[all-commits] [llvm/llvm-project] 0267d2: [mlir][linalg] Enable scalable vectorization of li...

Thu Jul 17 05:04:58 PDT 2025

  Branch: refs/heads/users/banach-space/linalg/unpack_vec_update
  Home:   https://github.com/llvm/llvm-project
  Commit: 0267d2a8519b481c88beac534e44df13ed17799d
      https://github.com/llvm/llvm-project/commit/0267d2a8519b481c88beac534e44df13ed17799d
  Author: Andrzej Warzynski <andrzej.warzynski at arm.com>
  Date:   2025-07-17 (Thu, 17 Jul 2025)

  Changed paths:
    M mlir/include/mlir/Dialect/Vector/Utils/VectorUtils.h
    M mlir/lib/Dialect/Linalg/Transforms/Vectorization.cpp
    M mlir/lib/Dialect/Vector/Utils/VectorUtils.cpp
    M mlir/test/Dialect/Linalg/vectorization/linalg-ops.mlir

  Log Message:
  -----------
  [mlir][linalg] Enable scalable vectorization of linalg.unpack (WIP)

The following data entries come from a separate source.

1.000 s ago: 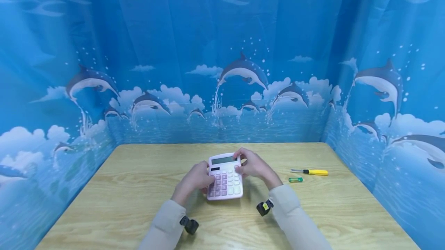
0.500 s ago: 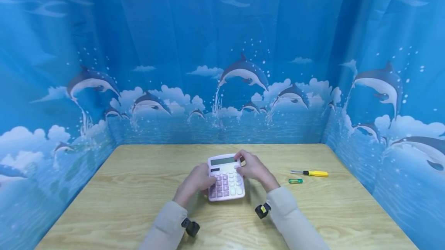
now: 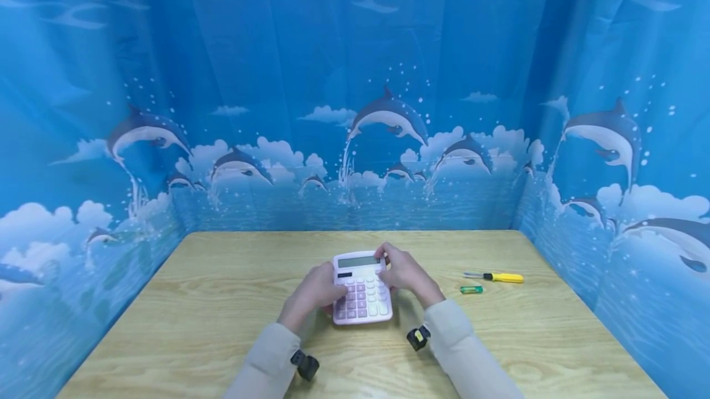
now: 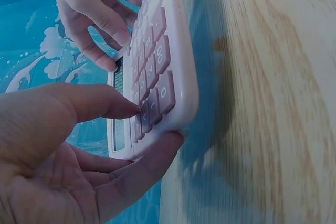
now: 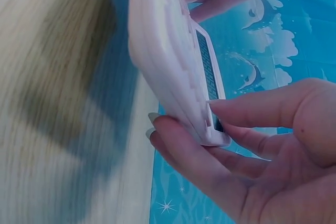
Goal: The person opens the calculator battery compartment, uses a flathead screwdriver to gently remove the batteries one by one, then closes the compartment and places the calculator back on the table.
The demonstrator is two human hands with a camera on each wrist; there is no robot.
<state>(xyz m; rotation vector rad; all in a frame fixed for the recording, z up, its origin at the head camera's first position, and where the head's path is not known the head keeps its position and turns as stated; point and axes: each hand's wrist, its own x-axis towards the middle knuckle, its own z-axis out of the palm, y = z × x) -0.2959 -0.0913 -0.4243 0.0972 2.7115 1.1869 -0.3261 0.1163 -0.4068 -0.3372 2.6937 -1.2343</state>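
Observation:
A pink-and-white desk calculator [image 3: 355, 319] is held between both hands, its keys and display facing up toward the head camera. My left hand [image 3: 316, 291] grips its left side, thumb on the purple keys and fingers curled beneath the edge, as the left wrist view shows. On the upper right side, my right hand [image 3: 407, 272] pinches the body. In the right wrist view the right thumb [image 5: 252, 106] lies on the front by the display [image 5: 209, 72], with other fingers behind. The calculator [image 4: 181, 72] stands clear of the wood, throwing a shadow there.
To the right on the wooden table [image 3: 222, 300] lies a screwdriver [image 3: 505, 277] with a yellow handle. A green battery [image 3: 471, 290] lies just in front of it. A blue dolphin-print curtain [image 3: 310, 109] borders the table's back and sides.
The calculator and both hands have shifted slightly toward the person and a little to the right. Both hands keep their hold; screwdriver and battery stay put.

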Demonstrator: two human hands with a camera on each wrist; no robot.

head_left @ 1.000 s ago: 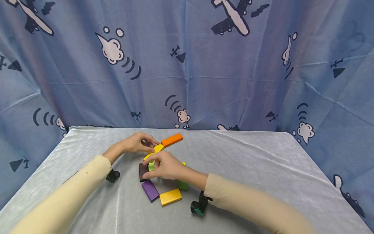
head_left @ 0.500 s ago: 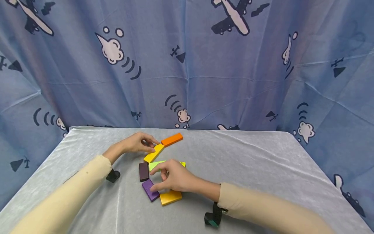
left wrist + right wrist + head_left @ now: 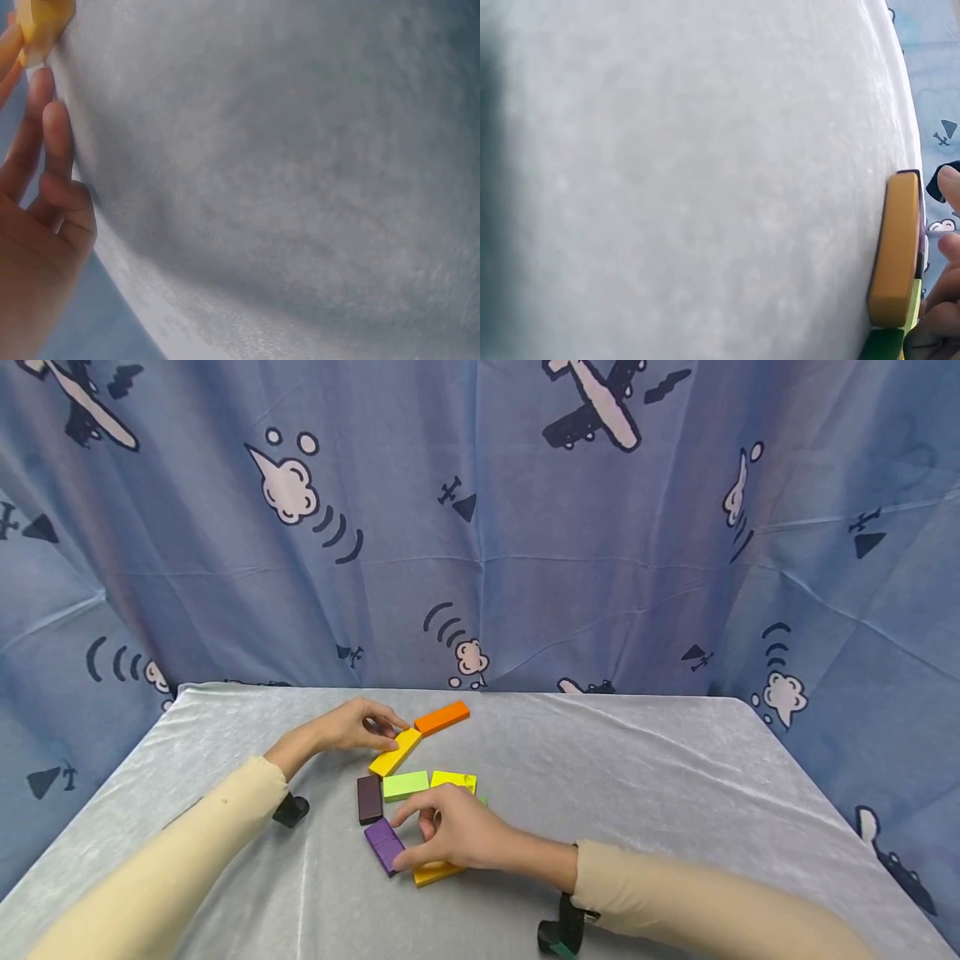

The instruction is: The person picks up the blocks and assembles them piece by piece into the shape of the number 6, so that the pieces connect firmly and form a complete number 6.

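Nearest the viewer, a small black device (image 3: pixel 558 933) is seen under the right wrist, close to the front edge of a table (image 3: pixel 675 777) draped in pale grey cloth. Just beyond it, the right hand (image 3: pixel 450 835) is laid over an amber block (image 3: pixel 435 872), with thumb and forefinger curled toward the near end of a purple block (image 3: pixel 384 846); whether the purple block is actually pinched cannot be told from the head view, though contact seems likely. In the right wrist view the amber block is shown lying flat on the cloth, with a dark green block (image 3: pixel 885 346) tucked at its end and fingertips (image 3: pixel 949 180) beside it. Past the hand, a dark brown block (image 3: pixel 369 799), a light green block (image 3: pixel 405 785) and a yellow-green block (image 3: pixel 453 781) are set in a close row. Farther still, a yellow block (image 3: pixel 395 752) is touched at its far end by the left hand (image 3: pixel 352 727), its fingers loosely bent around that end, and an orange block (image 3: pixel 442 717) lies just beyond, tip to tip with it. A second black device (image 3: pixel 289 810) sits by the left sleeve. Wide bare cloth is left open to the right of the cluster, less to the left. The table's far edge is met by a blue curtain (image 3: pixel 525 527) printed with aeroplanes and clouds.
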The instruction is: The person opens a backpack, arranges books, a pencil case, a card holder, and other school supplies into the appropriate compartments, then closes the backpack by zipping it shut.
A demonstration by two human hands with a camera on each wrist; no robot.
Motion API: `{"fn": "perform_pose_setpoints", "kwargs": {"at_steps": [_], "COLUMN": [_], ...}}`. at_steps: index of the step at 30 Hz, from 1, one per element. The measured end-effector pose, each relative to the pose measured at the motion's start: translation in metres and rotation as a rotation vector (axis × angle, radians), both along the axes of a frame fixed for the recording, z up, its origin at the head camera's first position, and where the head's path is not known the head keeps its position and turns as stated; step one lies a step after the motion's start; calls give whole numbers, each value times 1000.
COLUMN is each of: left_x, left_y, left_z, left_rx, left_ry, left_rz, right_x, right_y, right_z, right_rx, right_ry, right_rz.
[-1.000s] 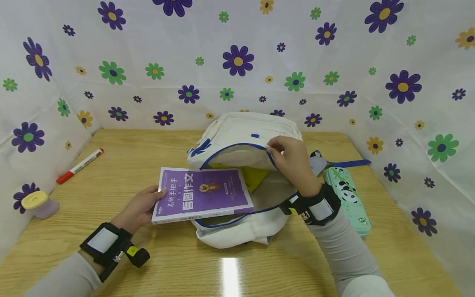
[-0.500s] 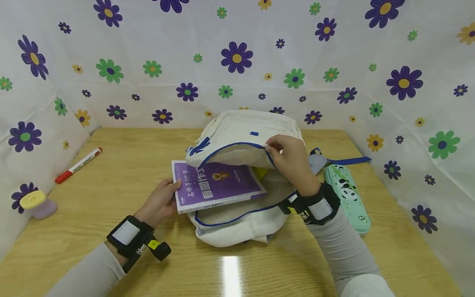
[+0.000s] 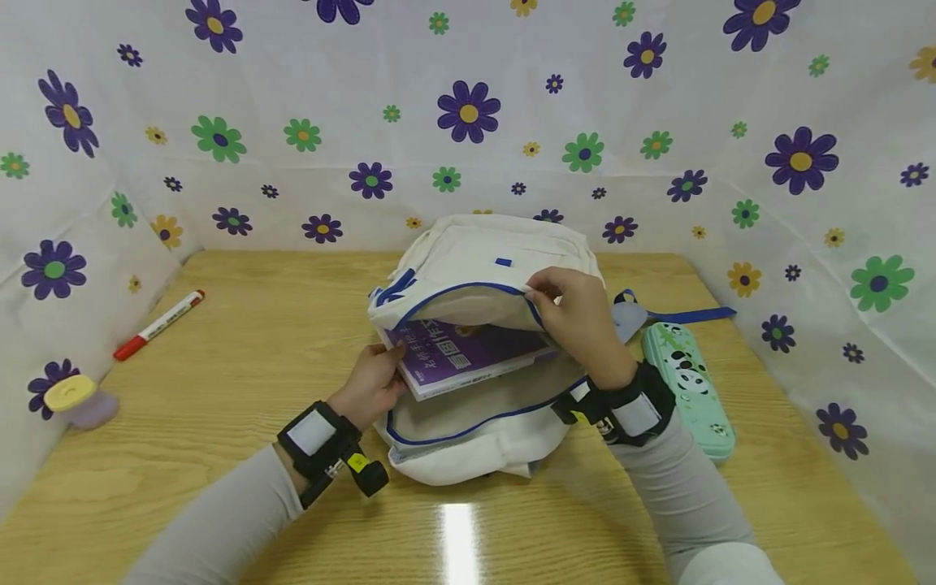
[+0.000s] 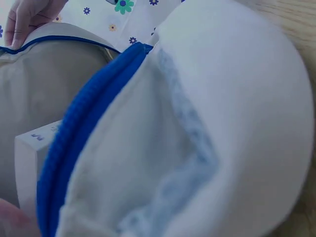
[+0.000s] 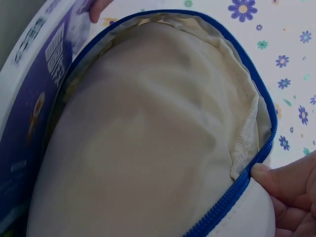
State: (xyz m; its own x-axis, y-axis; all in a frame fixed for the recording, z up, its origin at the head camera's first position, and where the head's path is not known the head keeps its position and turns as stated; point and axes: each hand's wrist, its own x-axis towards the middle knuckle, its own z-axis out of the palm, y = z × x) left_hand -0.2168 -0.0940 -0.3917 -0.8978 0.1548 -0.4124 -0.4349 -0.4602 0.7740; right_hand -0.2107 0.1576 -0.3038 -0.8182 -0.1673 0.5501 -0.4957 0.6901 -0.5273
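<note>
A white backpack point(image 3: 504, 244) with blue zipper edging lies on the table, its main opening facing me. My right hand point(image 3: 578, 317) pinches the upper edge of that opening and holds it raised; the right wrist view shows the thumb on the fabric beside the blue zipper point(image 5: 224, 205). At the left side of the opening, my left hand point(image 3: 371, 382) grips the near-left corner of a purple book point(image 3: 468, 357) with a white border. Most of the book is inside the bag, its far part hidden under the raised flap. In the left wrist view, a white book corner point(image 4: 29, 158) shows behind the zipper.
A green panda pencil case point(image 3: 689, 390) lies to the right of the bag, near a blue strap point(image 3: 691, 315). On the left are a red-capped marker point(image 3: 159, 325) and a small purple container with a yellow lid point(image 3: 80, 400). Flower-patterned cloth surrounds the table.
My left hand has moved right, carrying the purple book from the mouth of the backpack deeper inside. My right hand stays on the opening's edge.
</note>
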Motion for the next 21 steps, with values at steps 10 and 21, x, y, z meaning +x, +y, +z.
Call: {"fn": "perform_pose_setpoints", "kwargs": {"at_steps": [10,21], "left_x": [-22,-91], "left_y": [23,16], "left_z": [0,-78], "left_rx": [77,188], "left_ry": [-10,-25], "left_rz": [34,-112], "right_x": [0,2], "right_y": [0,9], "right_z": [-3,-4], "right_rx": [10,31], "right_ry": [-15,26], "right_rz": [23,9]}}
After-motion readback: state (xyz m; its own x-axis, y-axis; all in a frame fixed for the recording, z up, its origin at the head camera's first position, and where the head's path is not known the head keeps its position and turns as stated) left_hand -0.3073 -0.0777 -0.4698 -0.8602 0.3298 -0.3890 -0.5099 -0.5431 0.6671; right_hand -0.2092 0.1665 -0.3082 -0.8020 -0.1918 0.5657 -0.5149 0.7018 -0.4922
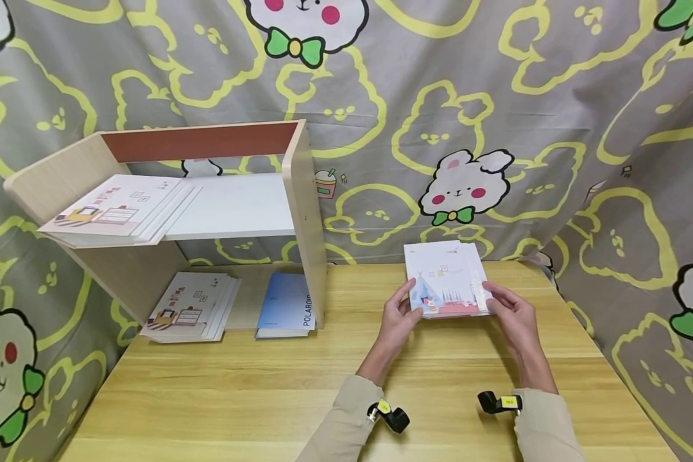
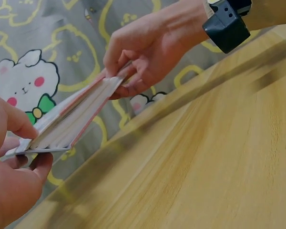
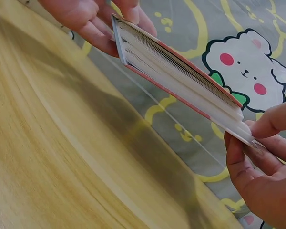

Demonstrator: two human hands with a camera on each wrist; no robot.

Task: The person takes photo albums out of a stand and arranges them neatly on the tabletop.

This patch updates `vectorizeAsTensorUnpackOp` to support scalable
vectorization by requiring user-specified vector sizes for both the
_read_ and _write_ operations involved in `linalg.unpack`. Detailed
rationale and an example are provided below.

Conceptually, `linalg.unpack` consists of the following high-level steps:
  1. _Read_ from the source tensor.
  2. Transpose the value read in step (1).
  3. _Write_ the value from step (2) into the destination tensor.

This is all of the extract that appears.